Types of U.S. Savings Bonds
There are presently two types of U.S. savings bonds that can be purchased electronically are the Series EE and Series I bonds.
- Series EE U.S. Savings Bond: The Series EE savings bond replaced the Series E bond in 1980. These bonds are sold at face value and are worth their full value upon redemption. These bonds offer a fixed rate of interest, which is paid at maturity or redemption.
- Series I U.S. Savings Bond: The Series I savings bond was introduced in 1998. Like the Series EE bond, the Series I is sold at face value. These bonds offer a rate of interest adjusted for inflation, making the interest rate somewhat variable. If inflation increases, the interest rate on the savings bond will be adjusted upward. During periods of deflation, the bonds are guaranteed never to drop below 0.00%.
- Series HH bonds are no longer available for purchase. The U.S. government discontinued these bonds as of Aug. 31, 2004. Bonds that didn't mature continued to receive interest payments. The Series HH bond were 20-year, non-marketable savings bond issued by the U.S. government.
In order to purchase or redeem a U.S. savings bond, an investor must be a U.S. citizen, official U.S. resident, or U.S. government employee (regardless of citizenship status).

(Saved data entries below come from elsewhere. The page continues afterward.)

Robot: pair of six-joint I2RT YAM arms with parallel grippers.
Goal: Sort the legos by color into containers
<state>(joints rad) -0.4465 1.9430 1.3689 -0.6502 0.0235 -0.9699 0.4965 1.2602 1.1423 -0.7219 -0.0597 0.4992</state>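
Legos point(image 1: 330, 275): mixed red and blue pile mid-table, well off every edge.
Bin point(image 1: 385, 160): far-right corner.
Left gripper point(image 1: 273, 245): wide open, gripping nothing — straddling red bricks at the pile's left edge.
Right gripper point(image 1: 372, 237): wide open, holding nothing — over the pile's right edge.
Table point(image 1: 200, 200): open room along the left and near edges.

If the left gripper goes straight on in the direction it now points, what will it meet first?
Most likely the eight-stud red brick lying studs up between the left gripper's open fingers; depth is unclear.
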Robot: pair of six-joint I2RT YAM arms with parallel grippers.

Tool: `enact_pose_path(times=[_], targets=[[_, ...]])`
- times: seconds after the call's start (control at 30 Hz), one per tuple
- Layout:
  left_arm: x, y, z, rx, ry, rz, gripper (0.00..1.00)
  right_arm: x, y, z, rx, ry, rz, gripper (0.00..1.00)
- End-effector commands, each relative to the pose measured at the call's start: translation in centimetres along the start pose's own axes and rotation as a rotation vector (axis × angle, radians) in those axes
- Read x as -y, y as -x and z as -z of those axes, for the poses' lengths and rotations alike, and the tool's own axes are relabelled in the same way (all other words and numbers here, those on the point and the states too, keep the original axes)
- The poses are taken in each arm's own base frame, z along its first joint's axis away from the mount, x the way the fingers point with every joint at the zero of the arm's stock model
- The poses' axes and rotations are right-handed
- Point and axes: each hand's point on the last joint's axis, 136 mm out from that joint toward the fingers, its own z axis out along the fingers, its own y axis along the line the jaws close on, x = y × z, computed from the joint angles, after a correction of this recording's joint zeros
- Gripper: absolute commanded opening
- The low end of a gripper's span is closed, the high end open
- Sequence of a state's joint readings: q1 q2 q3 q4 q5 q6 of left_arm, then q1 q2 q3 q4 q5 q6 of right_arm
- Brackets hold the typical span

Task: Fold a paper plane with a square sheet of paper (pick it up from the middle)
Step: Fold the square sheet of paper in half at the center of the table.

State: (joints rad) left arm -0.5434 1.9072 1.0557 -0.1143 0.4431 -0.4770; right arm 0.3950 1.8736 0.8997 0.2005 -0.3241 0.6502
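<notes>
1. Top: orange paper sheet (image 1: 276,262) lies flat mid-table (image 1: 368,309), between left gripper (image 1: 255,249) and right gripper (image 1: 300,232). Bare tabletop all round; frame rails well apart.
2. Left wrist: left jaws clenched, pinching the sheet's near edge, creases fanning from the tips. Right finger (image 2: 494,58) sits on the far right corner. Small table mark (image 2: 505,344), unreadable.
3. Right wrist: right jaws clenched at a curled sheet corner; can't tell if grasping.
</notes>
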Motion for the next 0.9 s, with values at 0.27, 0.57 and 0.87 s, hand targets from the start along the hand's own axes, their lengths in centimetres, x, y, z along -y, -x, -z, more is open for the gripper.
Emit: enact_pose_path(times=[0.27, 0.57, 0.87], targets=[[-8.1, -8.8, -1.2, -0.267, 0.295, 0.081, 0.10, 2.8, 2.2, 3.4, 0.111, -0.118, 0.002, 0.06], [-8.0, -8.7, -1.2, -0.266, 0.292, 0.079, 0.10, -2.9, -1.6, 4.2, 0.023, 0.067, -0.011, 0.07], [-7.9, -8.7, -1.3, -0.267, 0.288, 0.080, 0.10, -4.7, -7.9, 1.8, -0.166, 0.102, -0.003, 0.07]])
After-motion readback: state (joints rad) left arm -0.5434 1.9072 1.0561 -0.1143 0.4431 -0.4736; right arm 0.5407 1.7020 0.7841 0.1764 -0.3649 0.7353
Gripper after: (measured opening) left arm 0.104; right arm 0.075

U.S. savings bonds are among the safest types of investments, as they are endorsed by the federal government and are, therefore, risk-free. Although these bonds do not earn much interest compared to the stock market, they do offer a less volatile source of income. They offer a way to save for future expenditures, as they cannot be cashed until at least 12 months after purchase, and the longer you wait to cash the bond, the more interest it accrues.